Hoople
Registered User
- Mar 7, 2011
- 16,193
- 121
This is your problem, in a nutshell. No-one is arguing that enforcers should prevent all injuries to be worthwhile. No-one is arguing that anyone has said they do. And like I said before if indeed "it helps" then I'm interested in the idea. But how much does it help? How many less injuries, on average, will the team suffer? Which enforcers are better than others at preventing injuries? Those are the questions I would want to find answers to. I can't, and you won't even try to answer them, because you can't either. But, if it was true, I should be able to see that effect in the stats, just like I can with the wearing of a seatbelt. The figures can't show that a specific accident would have been different if a person had been wearing a seatbelt when they weren't or hadn't been wearing a seatbelt when they were.

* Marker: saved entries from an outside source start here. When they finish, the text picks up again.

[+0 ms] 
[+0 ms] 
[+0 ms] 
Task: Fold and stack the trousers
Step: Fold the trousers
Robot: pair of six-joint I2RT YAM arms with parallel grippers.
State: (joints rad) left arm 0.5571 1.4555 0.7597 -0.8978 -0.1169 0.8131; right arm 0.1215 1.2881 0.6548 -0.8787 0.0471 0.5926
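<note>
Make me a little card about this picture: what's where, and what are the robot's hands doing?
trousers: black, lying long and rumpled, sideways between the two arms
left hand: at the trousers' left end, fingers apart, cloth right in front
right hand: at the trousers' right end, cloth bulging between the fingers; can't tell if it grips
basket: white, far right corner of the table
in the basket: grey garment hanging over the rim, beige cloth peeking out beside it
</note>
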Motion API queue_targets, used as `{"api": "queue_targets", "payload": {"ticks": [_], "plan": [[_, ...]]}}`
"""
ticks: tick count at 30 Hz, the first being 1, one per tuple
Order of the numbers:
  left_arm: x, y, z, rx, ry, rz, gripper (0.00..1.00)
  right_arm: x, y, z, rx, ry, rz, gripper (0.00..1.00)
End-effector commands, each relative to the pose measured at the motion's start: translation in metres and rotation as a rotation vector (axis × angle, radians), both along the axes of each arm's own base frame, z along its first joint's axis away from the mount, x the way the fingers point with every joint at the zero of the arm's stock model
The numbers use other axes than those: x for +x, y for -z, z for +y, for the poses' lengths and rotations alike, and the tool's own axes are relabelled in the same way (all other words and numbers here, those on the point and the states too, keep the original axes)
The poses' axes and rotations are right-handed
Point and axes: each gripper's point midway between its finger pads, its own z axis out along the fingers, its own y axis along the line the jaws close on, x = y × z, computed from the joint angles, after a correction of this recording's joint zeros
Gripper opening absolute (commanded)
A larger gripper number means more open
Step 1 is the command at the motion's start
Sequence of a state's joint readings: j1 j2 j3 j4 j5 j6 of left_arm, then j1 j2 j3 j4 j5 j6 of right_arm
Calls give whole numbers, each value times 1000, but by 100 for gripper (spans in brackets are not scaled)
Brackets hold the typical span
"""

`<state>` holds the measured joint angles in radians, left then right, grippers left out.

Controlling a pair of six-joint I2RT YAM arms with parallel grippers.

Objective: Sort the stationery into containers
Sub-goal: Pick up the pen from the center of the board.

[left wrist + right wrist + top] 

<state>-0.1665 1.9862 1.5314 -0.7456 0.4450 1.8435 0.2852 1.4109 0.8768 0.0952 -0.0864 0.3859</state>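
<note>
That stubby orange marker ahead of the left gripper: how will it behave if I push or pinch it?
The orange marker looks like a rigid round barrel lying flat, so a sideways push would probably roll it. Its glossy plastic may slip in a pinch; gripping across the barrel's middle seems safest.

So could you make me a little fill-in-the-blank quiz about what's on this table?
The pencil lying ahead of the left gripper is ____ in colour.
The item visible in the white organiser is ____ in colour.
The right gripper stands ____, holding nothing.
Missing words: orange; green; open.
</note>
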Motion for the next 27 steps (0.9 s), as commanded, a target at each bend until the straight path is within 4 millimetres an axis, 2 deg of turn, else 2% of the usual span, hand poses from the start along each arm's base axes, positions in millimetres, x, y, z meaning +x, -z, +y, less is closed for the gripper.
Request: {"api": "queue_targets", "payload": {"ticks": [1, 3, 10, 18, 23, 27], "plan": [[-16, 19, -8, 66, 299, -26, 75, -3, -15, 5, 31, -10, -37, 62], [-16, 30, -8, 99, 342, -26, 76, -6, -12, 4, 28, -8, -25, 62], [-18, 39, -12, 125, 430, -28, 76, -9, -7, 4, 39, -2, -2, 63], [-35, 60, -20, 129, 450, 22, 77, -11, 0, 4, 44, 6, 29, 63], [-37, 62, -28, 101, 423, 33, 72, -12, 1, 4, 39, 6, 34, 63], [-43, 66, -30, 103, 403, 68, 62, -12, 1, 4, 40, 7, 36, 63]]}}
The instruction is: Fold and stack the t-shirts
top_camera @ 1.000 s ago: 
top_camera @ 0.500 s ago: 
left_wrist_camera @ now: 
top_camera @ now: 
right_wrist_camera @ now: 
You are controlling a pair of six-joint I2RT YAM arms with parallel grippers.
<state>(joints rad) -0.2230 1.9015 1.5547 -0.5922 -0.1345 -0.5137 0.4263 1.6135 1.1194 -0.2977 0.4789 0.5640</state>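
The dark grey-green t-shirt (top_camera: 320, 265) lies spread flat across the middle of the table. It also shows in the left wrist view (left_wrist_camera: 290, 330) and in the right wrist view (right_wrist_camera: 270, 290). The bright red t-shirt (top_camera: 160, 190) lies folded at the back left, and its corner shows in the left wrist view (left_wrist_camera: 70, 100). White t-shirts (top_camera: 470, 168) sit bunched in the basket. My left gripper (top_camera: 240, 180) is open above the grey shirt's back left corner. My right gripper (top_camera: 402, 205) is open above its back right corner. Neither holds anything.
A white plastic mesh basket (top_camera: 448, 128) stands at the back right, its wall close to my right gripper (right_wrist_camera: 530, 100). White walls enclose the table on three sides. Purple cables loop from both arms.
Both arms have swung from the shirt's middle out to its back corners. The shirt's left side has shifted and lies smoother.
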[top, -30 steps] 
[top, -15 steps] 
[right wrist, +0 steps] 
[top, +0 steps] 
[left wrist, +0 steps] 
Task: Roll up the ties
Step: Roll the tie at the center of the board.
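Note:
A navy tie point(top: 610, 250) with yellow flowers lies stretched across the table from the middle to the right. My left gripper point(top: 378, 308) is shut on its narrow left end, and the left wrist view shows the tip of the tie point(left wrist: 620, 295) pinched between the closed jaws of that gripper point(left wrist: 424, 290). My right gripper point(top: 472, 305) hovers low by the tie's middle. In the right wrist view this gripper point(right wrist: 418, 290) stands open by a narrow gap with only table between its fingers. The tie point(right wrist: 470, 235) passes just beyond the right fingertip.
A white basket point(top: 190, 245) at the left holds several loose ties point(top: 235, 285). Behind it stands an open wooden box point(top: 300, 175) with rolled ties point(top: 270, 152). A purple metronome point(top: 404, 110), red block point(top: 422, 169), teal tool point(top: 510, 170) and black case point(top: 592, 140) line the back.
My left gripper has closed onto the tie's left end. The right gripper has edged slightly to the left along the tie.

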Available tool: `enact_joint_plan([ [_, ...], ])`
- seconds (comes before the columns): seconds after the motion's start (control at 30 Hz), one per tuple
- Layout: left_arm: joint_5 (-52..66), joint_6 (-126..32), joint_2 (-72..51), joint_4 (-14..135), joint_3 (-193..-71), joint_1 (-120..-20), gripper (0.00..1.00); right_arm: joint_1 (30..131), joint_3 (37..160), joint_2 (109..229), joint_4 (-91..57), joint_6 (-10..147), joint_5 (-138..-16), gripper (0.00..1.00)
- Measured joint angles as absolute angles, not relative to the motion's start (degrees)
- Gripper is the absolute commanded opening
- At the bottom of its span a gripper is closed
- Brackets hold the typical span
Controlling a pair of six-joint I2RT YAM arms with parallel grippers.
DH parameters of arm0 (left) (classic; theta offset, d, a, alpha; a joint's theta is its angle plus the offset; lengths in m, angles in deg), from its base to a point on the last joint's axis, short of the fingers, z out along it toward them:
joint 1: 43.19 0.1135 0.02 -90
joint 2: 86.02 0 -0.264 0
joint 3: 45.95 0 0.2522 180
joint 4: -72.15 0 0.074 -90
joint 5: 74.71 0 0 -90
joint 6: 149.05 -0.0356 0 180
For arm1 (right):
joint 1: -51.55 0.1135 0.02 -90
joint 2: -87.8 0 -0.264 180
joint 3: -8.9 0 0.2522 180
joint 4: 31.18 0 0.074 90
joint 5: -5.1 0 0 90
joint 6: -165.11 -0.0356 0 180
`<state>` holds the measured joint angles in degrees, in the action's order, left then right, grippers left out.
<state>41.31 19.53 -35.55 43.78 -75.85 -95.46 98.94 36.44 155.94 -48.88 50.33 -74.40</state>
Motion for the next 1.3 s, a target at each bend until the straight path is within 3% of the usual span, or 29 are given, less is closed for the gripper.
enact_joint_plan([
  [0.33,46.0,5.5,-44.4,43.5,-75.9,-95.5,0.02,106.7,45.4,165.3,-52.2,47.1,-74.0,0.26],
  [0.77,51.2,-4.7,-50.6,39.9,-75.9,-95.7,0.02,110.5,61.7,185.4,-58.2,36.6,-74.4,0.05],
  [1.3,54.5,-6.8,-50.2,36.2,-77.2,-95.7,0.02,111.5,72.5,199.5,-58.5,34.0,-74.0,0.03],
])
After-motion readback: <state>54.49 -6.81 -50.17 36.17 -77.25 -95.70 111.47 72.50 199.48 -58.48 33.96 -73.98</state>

But they show clearly that, in the long run, people wearing seatbelts suffer fewer and less serious injuries in an accident that people who don't. So I don't expect proof of what would have happened if Parros hasn't been playing when Orr decided to lip at Subban or if we would have had a goon sitting on the pench when Bourque decided to go for Orr. But there should be figures that show that, in the long run, teams with a goon playing suffer less injuries than teams without. And, just like any other part of the game, some goons should be better at preventing injuries than others, and that should show up too.
Problem is, in about a months time, you'll be the guy wanting to claim every single goon that gets put on waivers.
The stats you are looking for are there. I showed you them on the last thread by using the Boston Bruins.
You bring up seat belts and how you can measure whether people suffer fewer serious injuries.
The same can be made for the Bruins. EVERY single game that the Bruins play, there is checking and contact and hitting from both teams. Just like your seat belt analogy.
Does that hitting escalate into dirty cheap shots from other teams playing the Bruins? The stats are there. Look at every incident of a dirty cheap shot against the Bruins that resulted in an injury and tally that total. Next, look at every game (when players engaged in body checking) where there were no incidents of dirty cheap shots against the Bruins that resulted in an injury.
There is your statistic. There is your %.
You conveniently choose to ignore that stat though.